Barenboim en su espejo
Una de las cosas más horrendas de la música -de la clásica y de la otra, casi más de la otra- es el culto a la personalidad. Uno va al concierto de un ídolo y la reacción del público -que amortiza el gasto con el aplauso enfervorizado- es tan previsible como suele serlo el resultado artístico. Daniel Barenboim pertenece a esa categoría de los idolatrados pero detrás de las apariencias hay algo más. Su vida es una sucesión de avatares personales, artísticos y hasta políticos que alguien que no fuera tan inteligente como él seguramente hubiera gestionado bastante peor. Viudo de uno de los mayores talentos que ha visto la música en cualquier época -la violonchelista Jacqueline du Pré, fallecida muy joven de una esclerosis múltiple-, hubo de apencar con la difícil papeleta de qué hacer con su ánimo después de eso. Ha crecido como músico desde la cumbre a la que llegó como pianista siendo todavía casi un adolescente y se las ha visto con el Festival de Bayreuth, la Sinfónica de Chicago o la Ópera de Berlín. Supongo que ha ganado mucho dinero. También en España. Viene a Madrid todos los años a dar un concierto en la Plaza Mayor por el que cobra una fortuna, pero la culpa no es suya, sino de quien le paga. Lleva toda la vida tratando de llegar a lo más hondo de un compositor que le interesa especialmente, Mahler -judío como él, director de orquesta como él-, después de haber entendido a Mozart como pocos o de haberse implicado a fondo con un contemporáneo como Carter. El resultado más visible es que se trata de uno de los escasos músicos sección clásica que les interesa a los periódicos y de uno de los más conocidos por el público que va a los conciertos a cumplir un trámite social o seducido por su nombre.
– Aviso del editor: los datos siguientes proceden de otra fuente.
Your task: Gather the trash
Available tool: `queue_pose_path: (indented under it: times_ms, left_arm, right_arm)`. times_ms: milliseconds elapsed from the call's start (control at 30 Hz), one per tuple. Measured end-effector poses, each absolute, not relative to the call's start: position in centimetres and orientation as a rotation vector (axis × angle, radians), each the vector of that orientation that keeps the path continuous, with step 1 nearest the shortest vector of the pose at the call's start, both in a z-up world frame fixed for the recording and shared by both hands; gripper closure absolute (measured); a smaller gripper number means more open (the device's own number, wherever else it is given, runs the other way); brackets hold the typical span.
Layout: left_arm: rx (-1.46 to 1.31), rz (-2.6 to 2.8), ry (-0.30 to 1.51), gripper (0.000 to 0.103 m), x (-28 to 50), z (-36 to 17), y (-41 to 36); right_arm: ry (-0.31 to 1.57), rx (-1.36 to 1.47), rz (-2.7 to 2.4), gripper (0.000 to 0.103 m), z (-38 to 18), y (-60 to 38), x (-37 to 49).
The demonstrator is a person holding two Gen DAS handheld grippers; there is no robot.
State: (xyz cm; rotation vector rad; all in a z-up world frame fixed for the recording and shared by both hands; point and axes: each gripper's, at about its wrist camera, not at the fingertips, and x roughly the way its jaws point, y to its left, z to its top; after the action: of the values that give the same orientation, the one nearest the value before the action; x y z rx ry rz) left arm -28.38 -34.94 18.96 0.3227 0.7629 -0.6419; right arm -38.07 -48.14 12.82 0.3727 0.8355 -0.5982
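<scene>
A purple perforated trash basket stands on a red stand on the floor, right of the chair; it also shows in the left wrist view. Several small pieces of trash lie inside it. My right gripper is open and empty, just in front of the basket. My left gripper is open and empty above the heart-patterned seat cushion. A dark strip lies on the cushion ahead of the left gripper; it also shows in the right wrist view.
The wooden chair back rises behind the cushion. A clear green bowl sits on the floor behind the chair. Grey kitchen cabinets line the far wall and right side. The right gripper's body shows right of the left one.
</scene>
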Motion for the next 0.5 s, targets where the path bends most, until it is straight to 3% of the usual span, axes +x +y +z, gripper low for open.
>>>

Pero hay en Barenboim algo que lo distingue de la mayoría de sus colegas. Y no sólo lo inteligente que es, lo bien que se explica y lo perfectamente amueblada que tiene la cabeza, sino -a través de ello- las cosas que dice sobre la realidad. Por ejemplo, en el libro El sonido es vida (Belacqva, 2008), cuyo desafortunado título en castellano -en inglés es Music Quickens Time- parece anticipar un tratadillo de autoayuda. En él explica la peripecia de la West Eastern Diwan Orchestra, su maravillosa agrupación de músicos árabes e israelíes, con sede en Andalucía -y a la que tanto ayudó en alguna ocasión la diplomacia española-, que se inventó con su amigo Edward Said -"mi alma gemela"-, recuerda la figura de su admirado Furtwängler o la de su en tantas cosas mentor Pierre Boulez e intenta explicar la música de Wagner desde sus antípodas ideológicas. Habla de música con experiencia práctica y conocimiento teórico y de política como alguien que si no lo hiciera no podría mirarse en el espejo a la mañana siguiente. Se trata, como él dice, de "desafiar al intelecto y al carácter". O, como decía Pau Casals, de comprender que para el músico hasta la afinación es una cuestión moral.